Stored entries:
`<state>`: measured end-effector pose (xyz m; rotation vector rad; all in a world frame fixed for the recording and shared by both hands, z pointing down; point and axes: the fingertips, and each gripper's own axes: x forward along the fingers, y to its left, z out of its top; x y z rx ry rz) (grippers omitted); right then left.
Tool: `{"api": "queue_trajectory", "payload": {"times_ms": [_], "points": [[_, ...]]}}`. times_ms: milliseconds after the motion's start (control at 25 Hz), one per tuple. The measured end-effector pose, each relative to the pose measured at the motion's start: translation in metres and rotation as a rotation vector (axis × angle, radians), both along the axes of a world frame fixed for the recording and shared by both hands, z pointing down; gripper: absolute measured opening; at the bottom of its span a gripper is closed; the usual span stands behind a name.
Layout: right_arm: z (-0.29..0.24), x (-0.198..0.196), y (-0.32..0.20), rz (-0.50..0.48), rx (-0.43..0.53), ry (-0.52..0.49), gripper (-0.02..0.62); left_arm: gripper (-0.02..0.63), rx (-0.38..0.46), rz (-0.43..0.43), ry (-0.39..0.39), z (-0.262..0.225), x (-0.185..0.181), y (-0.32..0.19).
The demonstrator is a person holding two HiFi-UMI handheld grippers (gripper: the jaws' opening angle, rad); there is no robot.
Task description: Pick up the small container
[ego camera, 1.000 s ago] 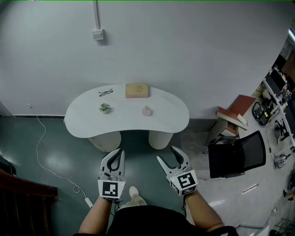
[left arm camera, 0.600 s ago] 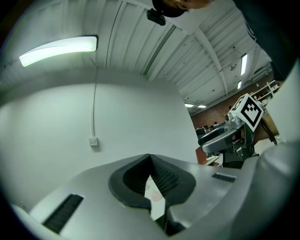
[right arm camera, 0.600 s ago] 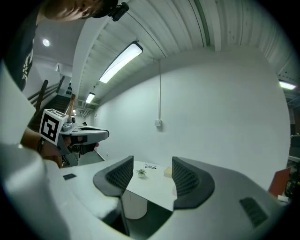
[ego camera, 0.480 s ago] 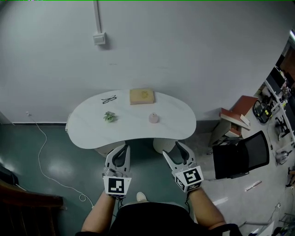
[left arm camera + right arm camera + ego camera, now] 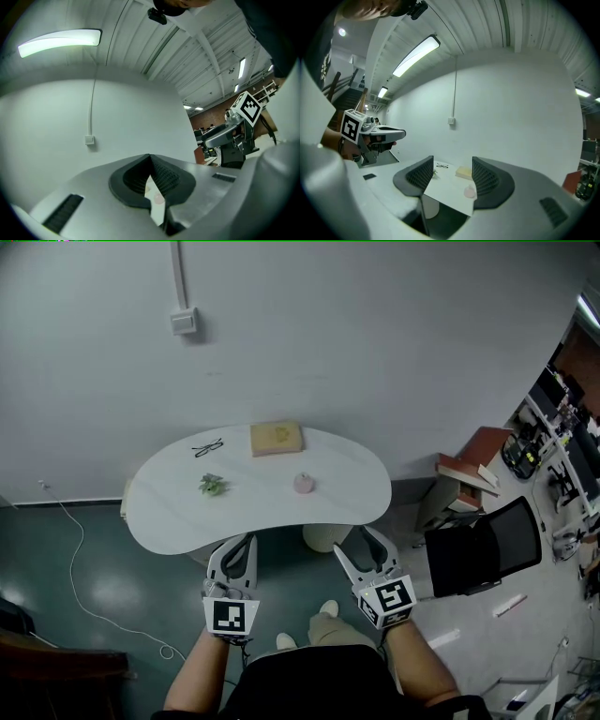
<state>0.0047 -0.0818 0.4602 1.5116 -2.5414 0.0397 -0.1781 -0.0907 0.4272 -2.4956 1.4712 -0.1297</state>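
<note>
The small container (image 5: 304, 484) is a pale pink pot standing on the right half of a white kidney-shaped table (image 5: 169, 521). My left gripper (image 5: 246, 542) hovers at the table's near edge, shut and holding nothing. My right gripper (image 5: 352, 540) is open, also at the near edge, below and right of the container. The right gripper view shows the container (image 5: 469, 191) on the table (image 5: 445, 187) between the open right gripper (image 5: 452, 161) jaws, still at a distance. In the left gripper view the left gripper (image 5: 150, 157) pads meet and hide most of the table.
On the table also lie a tan box (image 5: 277, 439), a pair of glasses (image 5: 207, 447) and a small green plant (image 5: 212, 486). A black chair (image 5: 483, 549) and reddish-brown boards (image 5: 473, 465) stand to the right. A white cable (image 5: 75, 559) trails over the floor at left.
The person has stepped closer to the table. Both grippers now reach its near edge instead of hanging over the floor. Their jaws have not changed.
</note>
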Motion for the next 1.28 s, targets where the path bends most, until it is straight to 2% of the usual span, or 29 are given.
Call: {"api": "queue_trajectory", "payload": {"times_ms": [120, 520, 840, 1040, 1280], "points": [[0.003, 0.005, -0.014, 0.002, -0.006, -0.004, 0.255, 0.003, 0.007, 0.012, -0.012, 0.001, 0.008, -0.011], [0.011, 0.011, -0.088, -0.046, -0.019, -0.017, 0.255, 0.003, 0.019, -0.030, -0.014, -0.003, 0.018, -0.080], [0.023, 0.017, -0.143, -0.085, -0.045, -0.018, 0.255, 0.003, 0.014, -0.057, 0.036, 0.002, 0.036, -0.134], [0.029, 0.018, -0.174, -0.111, -0.059, -0.012, 0.255, 0.003, -0.002, -0.081, 0.048, 0.012, 0.045, -0.167], [0.031, 0.030, -0.206, -0.128, -0.064, -0.017, 0.255, 0.003, -0.006, -0.062, 0.039, 0.010, 0.064, -0.193]]}}
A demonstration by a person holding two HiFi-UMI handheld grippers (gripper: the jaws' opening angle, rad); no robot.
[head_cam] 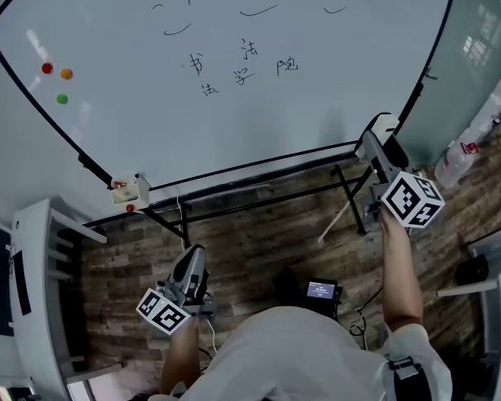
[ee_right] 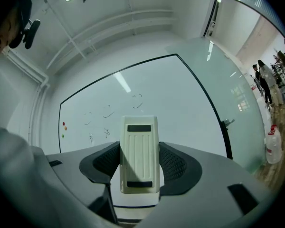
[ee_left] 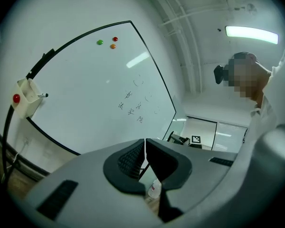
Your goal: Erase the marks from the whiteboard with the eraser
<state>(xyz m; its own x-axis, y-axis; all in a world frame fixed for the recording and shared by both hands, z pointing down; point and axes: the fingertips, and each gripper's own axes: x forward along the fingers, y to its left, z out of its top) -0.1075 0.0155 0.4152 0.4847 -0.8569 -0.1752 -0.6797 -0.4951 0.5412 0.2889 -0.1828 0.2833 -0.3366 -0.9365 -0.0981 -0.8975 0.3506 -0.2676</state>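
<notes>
The whiteboard stands ahead with three smile marks and handwritten characters in its upper middle. My right gripper is shut on a cream eraser, held near the board's lower right corner, apart from the marks. In the right gripper view the eraser stands upright between the pads, with the marks far beyond it. My left gripper hangs low over the floor, below the board, shut with nothing in it; its pads meet in the left gripper view.
Three coloured magnets sit on the board's left side. A small white holder with a red magnet hangs at the lower left of the frame. The black stand runs under the board. A white cabinet is left; a bottle right.
</notes>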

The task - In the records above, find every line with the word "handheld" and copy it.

Solution below -
The demonstrator is a person holding two HiFi-UMI handheld grippers (gripper: the jaws' opening angle, rad); there is no robot.
A demonstration by a person holding two HiFi-UMI handheld grippers (gripper: the jaws' opening angle, rad); no robot.

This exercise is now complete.